EXERCISE BRIEF:
In the listing below, the lines starting with the line with "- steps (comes" and going on through the line with "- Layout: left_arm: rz" are to be reproduced exactly, and only those.

PROVIDED MATERIAL:
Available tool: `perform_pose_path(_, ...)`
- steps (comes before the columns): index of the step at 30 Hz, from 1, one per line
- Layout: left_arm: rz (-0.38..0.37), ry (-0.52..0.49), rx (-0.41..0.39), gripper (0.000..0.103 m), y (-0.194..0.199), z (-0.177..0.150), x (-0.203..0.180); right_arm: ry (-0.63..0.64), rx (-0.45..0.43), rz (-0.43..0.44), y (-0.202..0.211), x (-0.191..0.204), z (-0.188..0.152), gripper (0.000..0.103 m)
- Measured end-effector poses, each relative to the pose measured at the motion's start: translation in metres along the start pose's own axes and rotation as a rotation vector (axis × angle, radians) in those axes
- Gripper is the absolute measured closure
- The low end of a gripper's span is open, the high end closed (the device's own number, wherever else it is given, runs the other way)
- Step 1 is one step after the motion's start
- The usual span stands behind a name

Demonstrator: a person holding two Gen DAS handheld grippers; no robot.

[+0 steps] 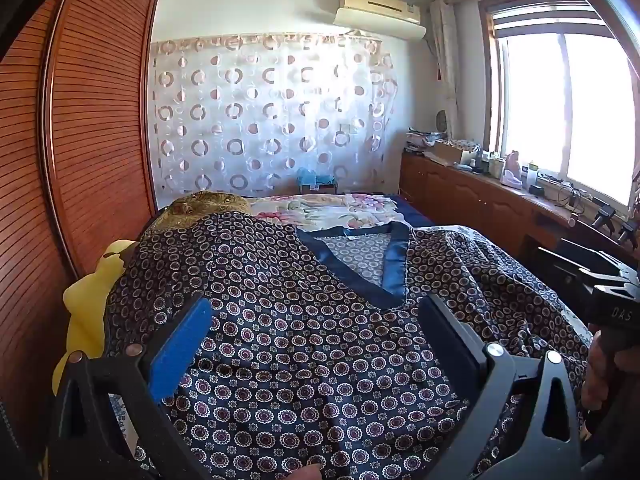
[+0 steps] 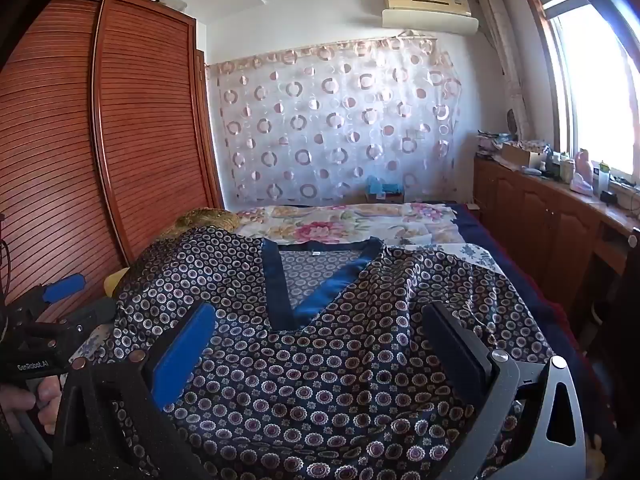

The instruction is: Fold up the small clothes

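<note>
Both my grippers, left gripper and right gripper, hover with fingers spread wide, holding nothing; the patterned shirt lies flat on the bed beneath them.

Before me lies a dark navy V-neck top, printed all over with small ringed flowers and edged with a plain blue satin neckband. It is spread front up on the bed, unfolded, its cloth rumpled.
</note>
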State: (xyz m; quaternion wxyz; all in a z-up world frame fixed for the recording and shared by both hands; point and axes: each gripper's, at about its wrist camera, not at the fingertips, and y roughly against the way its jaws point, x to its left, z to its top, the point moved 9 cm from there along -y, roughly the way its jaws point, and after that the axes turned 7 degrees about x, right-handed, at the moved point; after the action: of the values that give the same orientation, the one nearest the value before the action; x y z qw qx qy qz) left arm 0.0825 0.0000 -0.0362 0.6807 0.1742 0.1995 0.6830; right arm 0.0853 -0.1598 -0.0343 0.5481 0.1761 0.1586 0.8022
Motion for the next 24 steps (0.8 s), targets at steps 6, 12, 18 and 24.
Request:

FINISHED EXERCISE:
- steps (comes before the columns): index of the step at 30 Hz, from 1, one per line
- Layout: left_arm: rz (-0.38..0.37), ry (-0.52..0.49), rx (-0.41..0.39), gripper (0.000..0.103 m), y (-0.194..0.199), z (-0.177..0.150), x (-0.203..0.180); right_arm: ry (-0.63..0.64), rx (-0.45..0.43), rz (-0.43..0.44), y (-0.202..0.211), x (-0.191..0.204), z (-0.188..0.152), gripper (0.000..0.103 m)

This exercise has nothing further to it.